Según su declaración, su red de narcotráfico se extendía desde Colombia hasta México e incluía productores y distribuidores de cocaína, almacenes, operadores logísticos y personas encargadas del transporte de la droga por barco y avión. De acuerdo con los fiscales, la organización también contaba con sicarios, pilotos, camioneros y lavadores de dinero.
Su abogado, Frank Pérez, señaló que su cliente aceptaba la responsabilidad y la condena de cadena perpetua, pero pidió que fuera trasladado a una prisión federal donde pudiera recibir tratamiento por una afección médica no especificada.

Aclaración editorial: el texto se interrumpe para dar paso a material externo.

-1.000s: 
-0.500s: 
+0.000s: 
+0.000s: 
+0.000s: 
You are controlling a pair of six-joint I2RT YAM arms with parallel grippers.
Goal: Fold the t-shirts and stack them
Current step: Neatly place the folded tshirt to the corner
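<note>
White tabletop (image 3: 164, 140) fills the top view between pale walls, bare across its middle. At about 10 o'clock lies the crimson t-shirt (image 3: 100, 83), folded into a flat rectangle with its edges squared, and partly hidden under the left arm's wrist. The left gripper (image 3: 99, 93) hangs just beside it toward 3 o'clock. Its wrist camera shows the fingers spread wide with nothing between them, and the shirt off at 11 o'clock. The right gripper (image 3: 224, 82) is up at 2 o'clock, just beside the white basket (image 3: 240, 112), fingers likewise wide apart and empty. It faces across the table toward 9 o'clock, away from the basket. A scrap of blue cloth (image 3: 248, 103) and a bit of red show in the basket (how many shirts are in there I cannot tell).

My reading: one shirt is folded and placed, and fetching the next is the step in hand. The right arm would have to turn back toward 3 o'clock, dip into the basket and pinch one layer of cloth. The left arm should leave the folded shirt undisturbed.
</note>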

«El Mayo» reconoció que sus acciones causaron daño en México y mandó un mensaje a los jóvenes: «Elijan un camino diferente».
«No fui a juicio porque no quería negar la verdad», dijo Zambada en el tribunal. «Hoy me presento ante ustedes sabiendo que mis acciones causaron daño, daño real.
«La violencia debe acabar en México y en cualquier otro lugar. Se pierden demasiadas vidas. Nadie gana en este tipo de guerras. A la próxima generación le digo: elijan un camino diferente».
Zambada no mostró ninguna reacción cuando el juez federal de distrito Brian Cogan leyó la sentencia de cadena perpetua.
Joseph Nocella Jr., fiscal federal de Brooklyn, afirmó que espera que la sentencia aporte algo de justicia a las víctimas del Cártel de Sinaloa.